Ich ziehe mich um (der Gepäcktransport vom Start steht schon da) und schaue mir noch die weiteren Schwimmer an. Ein buntes Gemisch von allen Strecken kommt an. Am Ufer kann man die Triathleten unter den Sportlern ausmachen: im Laufschritt ins Ziel, während die anderen eher etwas über den Strand stolpern. Gespannt gehe ich zur Siegerehrung, will sehen wer so alles vor mir war. Als bei der 4 Kilometerkategorie Platz 3 mit 1:30 h aufgerufen wird, staune ich: "Ich war ja viel schneller". Platz 2 wird aufgerufen, und ehe ich eins und eins zusammengezählt habe, höre ich auch schon meinen Namen als Gewinnerin! Na, da ist die Freude groß und ich erhalte einen Steinmännchen-Pokal. Die anderen Damen im Zielbereich waren wohl auf der kurzen Strecke unterwegs, oder mit Flossen. Diese Kategorie wird extra gewertet.

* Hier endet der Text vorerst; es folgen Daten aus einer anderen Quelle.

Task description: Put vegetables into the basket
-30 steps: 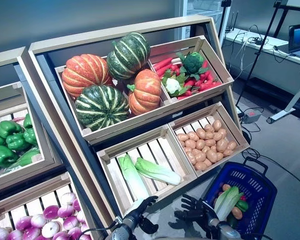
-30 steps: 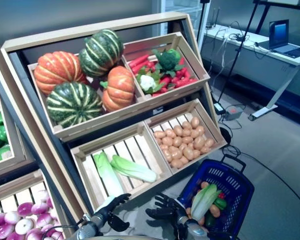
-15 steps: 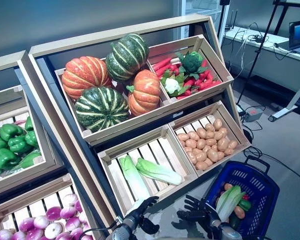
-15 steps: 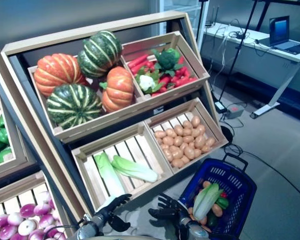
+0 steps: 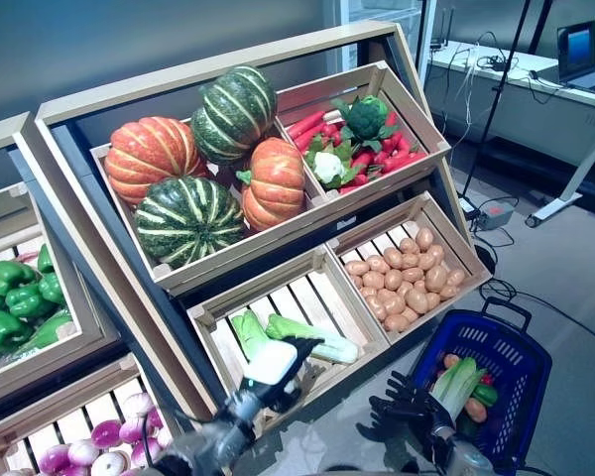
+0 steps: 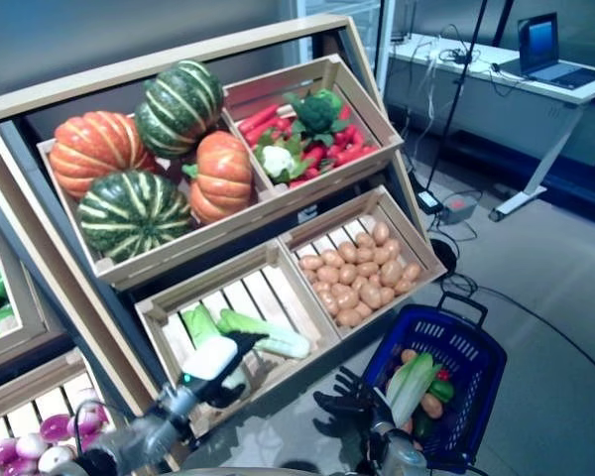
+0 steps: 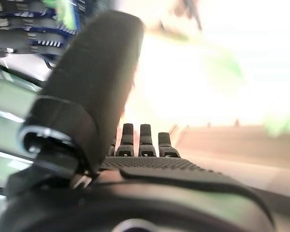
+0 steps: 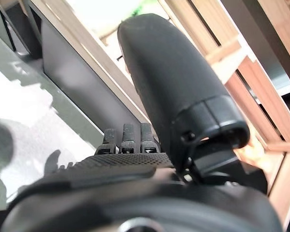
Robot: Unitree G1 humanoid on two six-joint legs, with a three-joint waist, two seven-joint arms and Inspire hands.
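Hiding one cabbage [image 5: 250,333], left hand [image 5: 274,363] (fingers straight) overlaps it.

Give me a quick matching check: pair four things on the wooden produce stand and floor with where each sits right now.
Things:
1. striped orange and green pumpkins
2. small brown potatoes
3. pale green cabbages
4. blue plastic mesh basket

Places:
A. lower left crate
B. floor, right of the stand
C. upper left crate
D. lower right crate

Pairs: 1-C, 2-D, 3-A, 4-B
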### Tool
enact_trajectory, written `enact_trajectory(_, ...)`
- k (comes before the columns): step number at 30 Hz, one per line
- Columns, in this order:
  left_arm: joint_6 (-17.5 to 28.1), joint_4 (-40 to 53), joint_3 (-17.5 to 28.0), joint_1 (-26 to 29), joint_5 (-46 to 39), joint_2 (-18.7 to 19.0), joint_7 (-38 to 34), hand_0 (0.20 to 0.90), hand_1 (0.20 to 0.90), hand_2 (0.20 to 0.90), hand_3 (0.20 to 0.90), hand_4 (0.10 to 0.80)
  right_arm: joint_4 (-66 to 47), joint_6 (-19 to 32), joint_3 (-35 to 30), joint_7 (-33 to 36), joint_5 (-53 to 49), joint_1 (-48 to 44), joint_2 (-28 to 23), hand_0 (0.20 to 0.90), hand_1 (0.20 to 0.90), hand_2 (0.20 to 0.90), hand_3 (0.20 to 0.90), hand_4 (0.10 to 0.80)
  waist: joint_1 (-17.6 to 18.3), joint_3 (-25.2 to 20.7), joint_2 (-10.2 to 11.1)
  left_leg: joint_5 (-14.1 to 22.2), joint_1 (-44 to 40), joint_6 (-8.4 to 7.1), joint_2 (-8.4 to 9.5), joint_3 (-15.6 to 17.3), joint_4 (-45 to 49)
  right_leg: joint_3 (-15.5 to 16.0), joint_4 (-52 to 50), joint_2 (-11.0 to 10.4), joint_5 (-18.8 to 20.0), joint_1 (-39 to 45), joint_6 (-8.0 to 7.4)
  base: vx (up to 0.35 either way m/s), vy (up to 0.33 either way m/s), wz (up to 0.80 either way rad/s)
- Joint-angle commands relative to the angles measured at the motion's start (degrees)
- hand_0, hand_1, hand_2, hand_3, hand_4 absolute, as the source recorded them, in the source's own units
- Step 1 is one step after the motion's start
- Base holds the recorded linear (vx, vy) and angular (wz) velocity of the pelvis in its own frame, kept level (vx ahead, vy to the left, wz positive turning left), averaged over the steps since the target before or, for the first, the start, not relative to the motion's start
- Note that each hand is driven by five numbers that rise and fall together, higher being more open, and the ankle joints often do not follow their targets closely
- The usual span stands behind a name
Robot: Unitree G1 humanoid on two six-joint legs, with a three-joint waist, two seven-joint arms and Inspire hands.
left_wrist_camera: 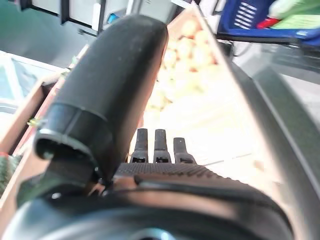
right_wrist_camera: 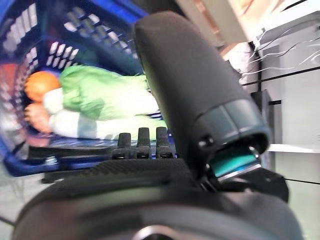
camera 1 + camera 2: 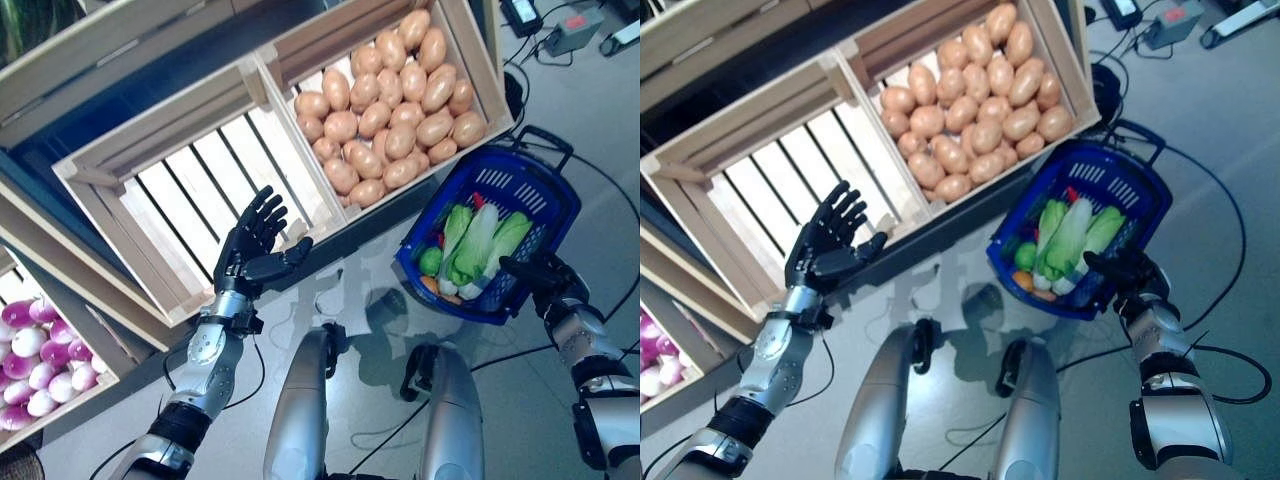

Zurück zum Ausgangspunkt geht es mit Booten. Ich lande in einem DLRG Boot, dass zwar als letztes in See sticht, aber richtig Gas gibt und die anderen überholt. Die Fahrt ist ein Riesenspaß und setzt diesem tollen Wettkampf noch eine Krone auf. Für mich ist diese Veranstaltung schon für das nächste Jahr vorgemerkt.